Coming of Age Rituals

Cultures from around the world celebrate a child’s coming of age.

In indigenous cultures, boys and girls go through challenges and experiences that bond them with the adults of their sex.  

Today, coming of age rituals are often associated with the family’s faith – and therefore conform to the religion’s definitions of gender. In some parts of the world, particularly in indigenous cultures, the ceremonies can be extreme – serving as harrowing transitions into adulthood. 

The World “Acts”

Babies are treated differently from the minute their sex is identified. People act differently, lower or raise their voices, hold them differently. The culture is preparing them for their assigned gender role.

We teach young boys how a boy is supposed to act – what he is supposed to do. And we teach young girls how to act like a girl. The world is alert to deviations. These role models can be hard to shake, even when a culture tries to introduce new expectations.  

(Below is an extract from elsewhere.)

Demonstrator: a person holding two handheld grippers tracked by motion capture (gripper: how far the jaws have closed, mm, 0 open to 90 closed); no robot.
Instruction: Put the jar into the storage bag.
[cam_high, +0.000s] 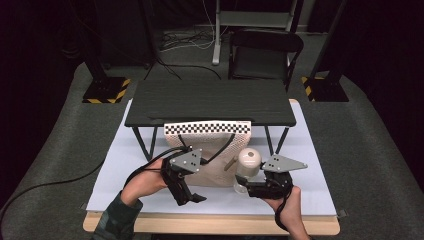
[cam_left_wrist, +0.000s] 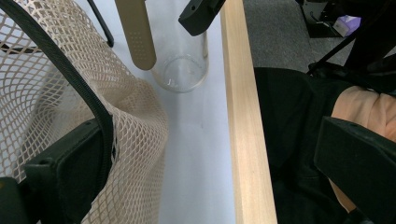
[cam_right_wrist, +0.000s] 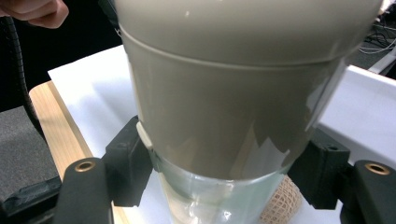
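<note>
Two grippers at work: right gripper (cam_high: 250, 187) clamps a clear glass bottle (cam_right_wrist: 210, 198) with smooth beige cap (cam_high: 248, 159) on the white sheet (cam_high: 125, 165); left gripper (cam_high: 192, 199) pinches a floppy mesh bag's (cam_left_wrist: 135, 140) black edge.

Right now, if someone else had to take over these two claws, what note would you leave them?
Right claw: shut on the glass bottle with the beige cap, upright on the white table near its front edge.
Left claw: gripping the edge of the mesh bag, which lies beside the bottle.
Done: both things are in hand.
Left: the bottle is not yet in the bag; probably it goes in next.
</note>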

We all can act. We all can learn and follow the protocol. Having predefined ways of handling situations can be good. It can bring order. But do we want to? Why should we? What’s at stake is belonging.


We all need time with members of our own sex. It begins early in families when the women and girls gather in one room and the men and boys move off to another spot. These warm and supportive gatherings help us see what being an adult really looks like. We feel their support for us.These connections can be strong and warm and fun – spanning generations. Young boys and girls get a deep sense of how the world works. The senior group helps – or at least tries to help. But, for those children who don’t conform to the norm, these gatherings can be fraught with anxiety. How much and how long should I play along with what the group wants? What will happen to me if I break with their expectations?